__WORK INSTRUCTION__. The lines to copy are those in the listing below that contain the word "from".

__PROVIDED DATA__.
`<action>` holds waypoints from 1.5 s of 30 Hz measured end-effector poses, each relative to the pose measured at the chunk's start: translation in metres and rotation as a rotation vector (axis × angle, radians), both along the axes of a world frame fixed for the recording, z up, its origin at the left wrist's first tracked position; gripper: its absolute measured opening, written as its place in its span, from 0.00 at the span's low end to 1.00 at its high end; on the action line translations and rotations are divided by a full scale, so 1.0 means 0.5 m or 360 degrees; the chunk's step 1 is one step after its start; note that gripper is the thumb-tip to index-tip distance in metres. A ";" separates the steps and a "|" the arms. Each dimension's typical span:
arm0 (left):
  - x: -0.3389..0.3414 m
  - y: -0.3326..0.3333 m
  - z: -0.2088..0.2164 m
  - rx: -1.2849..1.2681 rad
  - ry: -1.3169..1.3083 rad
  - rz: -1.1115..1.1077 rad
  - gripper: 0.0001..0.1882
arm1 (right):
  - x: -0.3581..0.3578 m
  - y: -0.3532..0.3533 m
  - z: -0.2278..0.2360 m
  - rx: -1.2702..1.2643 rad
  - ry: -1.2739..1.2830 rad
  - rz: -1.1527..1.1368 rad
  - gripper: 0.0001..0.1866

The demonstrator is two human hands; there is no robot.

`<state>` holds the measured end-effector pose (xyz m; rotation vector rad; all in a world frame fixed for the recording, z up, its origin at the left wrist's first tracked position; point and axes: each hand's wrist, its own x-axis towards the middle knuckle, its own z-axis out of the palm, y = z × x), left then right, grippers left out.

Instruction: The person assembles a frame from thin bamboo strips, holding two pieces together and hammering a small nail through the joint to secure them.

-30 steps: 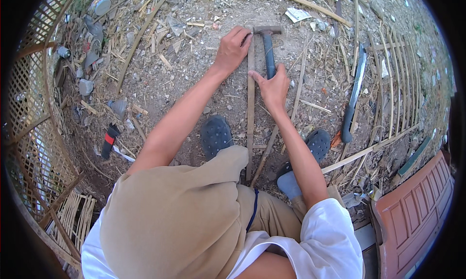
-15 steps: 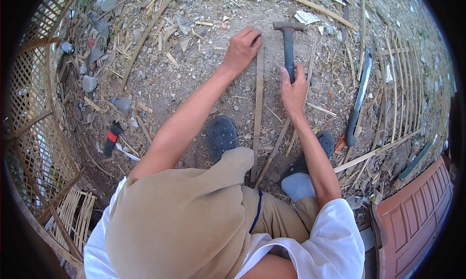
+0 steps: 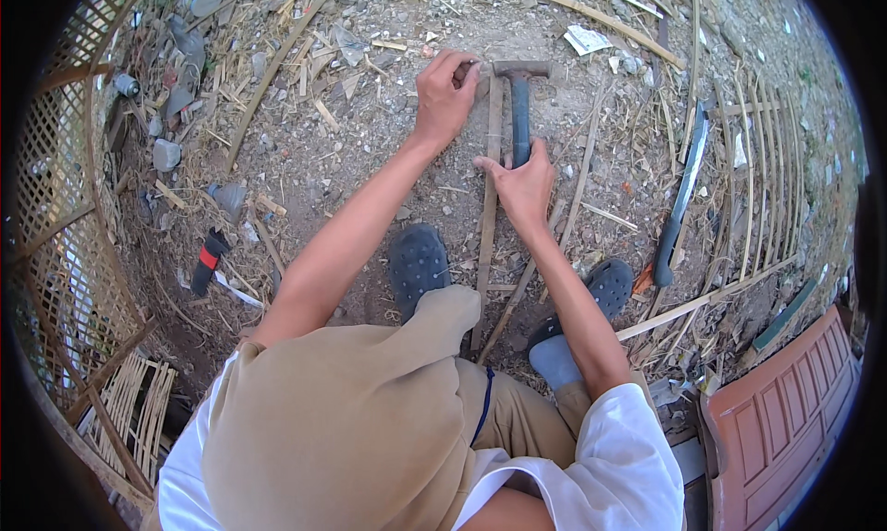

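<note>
My right hand [image 3: 527, 191] is wrapped round the blue-grey handle of a hammer [image 3: 520, 115], with the metal head at the far end. The head overlaps the far end of a long, flat wooden strip [image 3: 491, 180] that lies on the ground and runs back toward my feet. Just left of that end, my left hand [image 3: 445, 95] is closed, thumb and fingers curled together. Whatever may be between those fingertips is hidden or too small to name.
A long-bladed machete [image 3: 684, 194] lies to the right, beside a slatted wooden frame [image 3: 767, 180]. A bamboo lattice [image 3: 69, 161] stands at the left. Near it lies a black-and-red object [image 3: 210, 261]. A brown moulded panel [image 3: 785, 420] sits at lower right. Slats and debris litter the ground.
The hammer and my right hand have shifted left, bringing the head over the strip's end. My left hand has drawn slightly left, off that end, its fingers still curled.
</note>
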<state>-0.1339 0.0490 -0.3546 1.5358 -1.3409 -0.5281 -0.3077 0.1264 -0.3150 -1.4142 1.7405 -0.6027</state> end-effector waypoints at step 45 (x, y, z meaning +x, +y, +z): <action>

__OUTPUT BELOW__.
`<action>` holds waypoints from 1.5 s of 30 Hz measured end-effector poses, each relative to the pose measured at the chunk's start: translation in metres and rotation as a rotation vector (axis × angle, radians), both along the axes of a world frame fixed for the recording, z up, its origin at the left wrist's first tracked position; gripper: its absolute measured opening, written as its place in its span, from 0.00 at the span's low end to 1.00 at its high end; on the action line translations and rotations are divided by a full scale, so 1.0 means 0.5 m or 360 degrees; the chunk's step 1 is one step after its start; note that gripper is the thumb-tip to index-tip distance in metres. A ";" separates the steps and a "|" the arms. Each dimension's typical span:
Instruction: The person assembles a frame from thin bamboo strips, holding two pieces together and hammering a small nail through the joint to secure them.

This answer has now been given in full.